**The problem**
Return, unchanged and with no pictures, the lines below from the very first through the one that contains "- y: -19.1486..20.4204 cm".
------------------------
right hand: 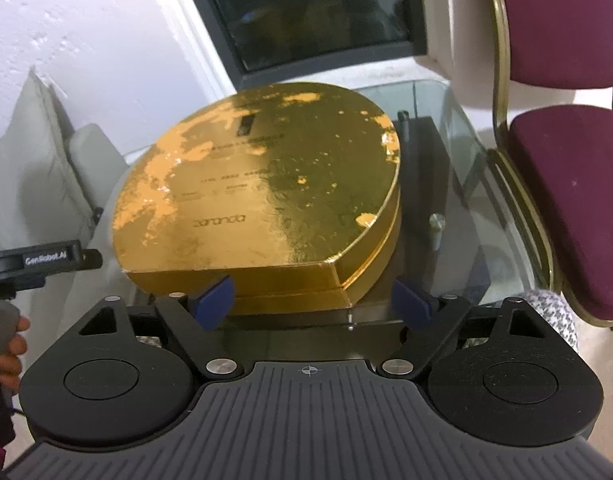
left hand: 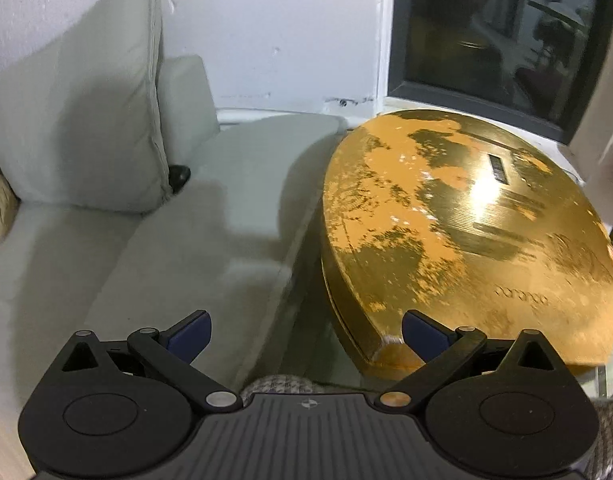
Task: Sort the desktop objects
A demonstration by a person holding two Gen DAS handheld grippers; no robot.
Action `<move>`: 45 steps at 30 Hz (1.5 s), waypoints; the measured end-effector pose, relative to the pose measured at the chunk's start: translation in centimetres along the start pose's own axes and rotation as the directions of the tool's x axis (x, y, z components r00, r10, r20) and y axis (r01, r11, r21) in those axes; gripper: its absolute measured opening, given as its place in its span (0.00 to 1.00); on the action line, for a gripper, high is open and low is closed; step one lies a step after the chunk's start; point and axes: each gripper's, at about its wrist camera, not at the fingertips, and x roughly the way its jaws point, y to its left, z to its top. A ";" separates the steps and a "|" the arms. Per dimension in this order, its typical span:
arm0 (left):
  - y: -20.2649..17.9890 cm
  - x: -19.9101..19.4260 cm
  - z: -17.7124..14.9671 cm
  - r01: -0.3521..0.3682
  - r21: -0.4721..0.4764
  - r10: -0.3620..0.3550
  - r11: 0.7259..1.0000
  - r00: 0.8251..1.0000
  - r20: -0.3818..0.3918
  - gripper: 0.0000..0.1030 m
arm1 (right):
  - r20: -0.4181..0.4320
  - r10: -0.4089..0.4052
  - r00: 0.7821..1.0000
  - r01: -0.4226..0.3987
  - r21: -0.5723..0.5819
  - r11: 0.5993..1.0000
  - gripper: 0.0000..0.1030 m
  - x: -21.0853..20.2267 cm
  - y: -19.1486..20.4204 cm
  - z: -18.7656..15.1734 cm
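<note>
A large gold teardrop-shaped box (right hand: 258, 184) with worn orange patches lies lid-on upon a glass table (right hand: 458, 168). My right gripper (right hand: 311, 302) stands open at the box's near pointed end. Its left finger (right hand: 214, 300) is in front of the box's side and its right finger (right hand: 410, 302) is just past the corner; neither pad visibly presses. In the left wrist view the gold box (left hand: 466, 220) fills the right side. My left gripper (left hand: 306, 336) is open and holds nothing, with its right finger (left hand: 424, 336) at the box's near tip and its left finger over the sofa.
A grey sofa seat (left hand: 146, 260) with a back cushion (left hand: 78, 120) adjoins the table's left side. A maroon chair (right hand: 566, 160) with a gold frame stands at the table's right. A dark window (left hand: 486, 28) is behind. A person's hand (right hand: 10, 344) holds the other gripper's handle.
</note>
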 end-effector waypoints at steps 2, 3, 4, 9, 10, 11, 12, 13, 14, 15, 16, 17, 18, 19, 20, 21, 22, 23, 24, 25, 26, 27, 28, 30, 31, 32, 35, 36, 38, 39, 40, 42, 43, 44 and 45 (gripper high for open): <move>0.1 0.7 0.3 0.019 -0.010 -0.019 1.000 1.000 -0.002 0.97 | -0.007 -0.015 1.000 0.015 0.008 1.000 0.87 0.3 0.0 0.2; 0.3 1.1 0.4 0.028 -0.019 -0.028 0.999 1.000 0.001 0.97 | -0.013 -0.021 1.000 0.022 0.012 1.000 0.87 0.5 0.0 0.3; 0.4 1.5 0.6 0.033 -0.030 -0.033 0.999 0.999 0.002 0.96 | -0.019 -0.029 0.999 0.029 0.014 0.999 0.87 0.6 0.1 0.4; 1.1 3.4 1.3 0.030 -0.079 -0.031 0.996 0.999 -0.014 0.93 | -0.037 -0.059 0.998 0.059 0.003 0.998 0.87 1.2 0.4 0.7; 1.1 3.8 1.3 0.026 -0.081 -0.027 0.996 0.999 -0.019 0.95 | -0.039 -0.063 0.997 0.063 0.002 0.998 0.87 1.3 0.5 0.7; 1.2 4.1 1.3 0.026 -0.086 -0.028 0.996 0.999 -0.020 0.96 | -0.041 -0.067 0.997 0.067 0.002 0.998 0.87 1.4 0.5 0.8; 1.3 4.3 1.2 0.033 -0.094 -0.035 0.995 0.999 -0.015 0.96 | -0.042 -0.072 0.997 0.072 0.002 0.997 0.87 1.4 0.5 0.9; 1.4 4.4 1.2 0.039 -0.099 -0.041 0.994 0.999 -0.012 0.96 | -0.042 -0.076 0.996 0.077 0.002 0.997 0.87 1.5 0.5 1.0; 1.5 4.6 1.2 0.042 -0.100 -0.044 0.994 0.999 -0.012 0.97 | -0.042 -0.081 0.996 0.081 0.002 0.997 0.87 1.5 0.5 1.1; 1.6 4.7 1.1 0.043 -0.099 -0.044 0.994 0.999 -0.013 0.98 | -0.042 -0.085 0.995 0.086 0.002 0.996 0.87 1.5 0.5 1.2; 1.7 4.9 1.1 0.042 -0.100 -0.044 0.994 0.999 -0.017 0.98 | -0.041 -0.091 0.995 0.091 0.003 0.996 0.87 1.5 0.6 1.4; 1.7 5.0 1.1 0.043 -0.104 -0.046 0.994 0.999 -0.023 0.99 | -0.038 -0.094 0.995 0.095 0.003 0.996 0.87 1.5 0.6 1.5; 1.8 5.2 1.1 0.043 -0.113 -0.047 0.993 0.998 -0.030 0.99 | -0.034 -0.098 0.995 0.098 0.002 0.995 0.87 1.5 0.6 1.6; 2.0 5.4 1.1 0.043 -0.127 -0.048 0.991 0.998 -0.039 0.99 | -0.030 -0.101 0.994 0.101 0.001 0.995 0.87 1.4 0.6 1.8; 2.1 5.6 1.1 0.041 -0.140 -0.048 0.989 0.998 -0.049 0.99 | -0.026 -0.101 0.995 0.101 -0.003 0.995 0.87 1.4 0.7 1.9; 2.0 5.7 1.1 0.037 -0.146 -0.045 0.989 0.997 -0.056 0.99 | -0.022 -0.101 0.995 0.101 -0.007 0.995 0.87 1.3 0.8 2.1; 1.9 5.7 1.2 0.031 -0.142 -0.039 0.989 0.998 -0.057 0.99 | -0.018 -0.101 0.995 0.101 -0.012 0.995 0.87 1.3 0.9 2.2; 1.7 5.6 1.2 0.020 -0.127 -0.027 0.992 0.998 -0.053 0.99 | -0.012 -0.098 0.995 0.098 -0.018 0.995 0.87 1.2 1.2 2.4; 1.3 5.3 1.2 0.001 -0.103 -0.006 0.995 0.999 -0.048 0.99 | -0.008 -0.093 0.996 0.093 -0.026 0.995 0.87 1.3 1.3 2.5; 1.0 5.0 1.2 -0.020 -0.080 0.017 0.997 0.999 -0.045 0.96 | -0.003 -0.089 0.996 0.089 -0.035 0.995 0.87 1.3 1.4 2.5; 0.7 4.5 1.2 -0.039 -0.058 0.037 0.998 0.998 -0.041 0.92 | 0.001 -0.084 0.996 0.084 -0.043 0.996 0.87 1.4 1.5 2.6; 0.4 4.0 1.1 -0.049 -0.039 0.047 0.998 0.998 -0.032 0.92 | 0.004 -0.082 0.997 0.082 -0.048 0.996 0.87 1.5 1.6 2.8; 0.2 3.3 1.1 -0.048 -0.022 0.048 0.999 0.999 -0.016 0.92 | 0.007 -0.078 0.997 0.078 -0.053 0.996 0.87 1.6 1.7 3.0; -0.5 2.1 1.1 -0.032 0.014 0.032 0.999 0.999 0.032 0.92 | 0.020 -0.058 0.998 0.059 -0.062 0.996 0.87 1.9 1.8 3.4; -0.9 1.7 1.2 -0.030 0.030 0.028 0.999 0.998 0.054 0.92 | 0.027 -0.050 0.998 0.052 -0.067 0.996 0.87 2.2 1.9 3.6; -1.3 1.4 1.3 -0.029 0.042 0.026 0.999 0.997 0.075 0.92 | 0.032 -0.044 0.999 0.046 -0.077 0.996 0.87 2.5 1.9 3.9; -1.8 1.8 1.8 -0.030 0.043 0.026 0.999 0.995 0.092 0.92 | 0.012 -0.026 1.000 0.027 -0.105 0.994 0.70 4.0 2.2 4.9; -1.8 2.4 2.1 -0.040 0.032 0.037 0.999 0.995 0.089 0.92 | 0.009 -0.023 1.000 0.024 -0.102 0.994 0.66 4.3 2.2 5.0; -1.5 3.6 2.6 -0.082 0.009 0.081 0.997 0.994 0.075 0.91 | 0.007 -0.016 1.000 0.017 -0.107 0.994 0.57 4.7 2.3 5.1; -1.3 4.3 2.9 -0.105 -0.002 0.105 0.994 0.992 0.068 0.91 | 0.005 -0.016 1.000 0.016 -0.111 0.994 0.57 4.9 2.3 5.0; -1.1 4.9 3.1 -0.127 -0.013 0.127 0.992 0.990 0.061 0.90 | 0.000 -0.019 1.000 0.019 -0.117 0.993 0.57 5.1 2.3 4.9; -0.7 5.7 3.7 -0.151 -0.038 0.153 0.988 0.987 0.054 0.90 | -0.014 -0.019 1.000 0.017 -0.119 0.993 0.57 5.3 2.2 4.5; -0.5 6.0 4.0 -0.153 -0.050 0.155 0.987 0.986 0.057 0.90 | -0.022 -0.014 1.000 0.012 -0.114 0.993 0.57 5.3 2.0 4.3; -0.3 6.2 4.2 -0.155 -0.057 0.159 0.986 0.986 0.058 0.92 | -0.029 -0.012 0.999 0.009 -0.108 0.994 0.57 5.4 1.8 4.2; -0.1 6.4 4.4 -0.163 -0.065 0.167 0.985 0.984 0.060 0.93 | -0.037 -0.010 0.999 0.007 -0.101 0.995 0.57 5.5 1.6 4.1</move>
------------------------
**Output for this exercise**
right hand: 
left hand: 
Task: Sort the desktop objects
A demonstration by a person holding two Gen DAS handheld grippers; no robot.
Action `<move>`: 45 steps at 30 Hz (1.5 s), waypoints; the measured end-effector pose, relative to the pose measured at the chunk's start: translation in centimetres along the start pose's own axes and rotation as the directions of the tool's x axis (x, y, z components r00, r10, r20) and y axis (r01, r11, r21) in those axes; gripper: its absolute measured opening, given as its place in its span (0.00 to 1.00); on the action line, for a gripper, high is open and low is closed; step one lies a step after the chunk's start; point and axes: each gripper's, at about its wrist camera, not at the fingertips, and x roughly the way its jaws point, y to its left, z to its top. A ";" separates the steps and a "|" the arms. Per dimension in this order, its typical span:
arm0 (left):
  - y: -20.2649..17.9890 cm
  - x: -19.9101..19.4260 cm
  - z: -17.7124..14.9671 cm
  - r01: -0.3521..0.3682
  - r21: -0.4721..0.4764
  - r10: -0.3620..0.3550
  - r11: 0.7259..1.0000
  - r00: 0.8251..1.0000
  - r20: -0.3818..0.3918
  - gripper: 0.0000..0.1030 m
arm1 (right):
  - r20: -0.4181..0.4320
  - r10: -0.4089..0.4052
  - r00: 0.7821..1.0000
  - r01: -0.4226..0.3987
  - r21: -0.5723..0.5819
  - r11: 0.5993..1.0000
  - gripper: 0.0000..0.1030 m
  - x: -21.0853..20.2267 cm
  - y: -19.1486..20.4204 cm

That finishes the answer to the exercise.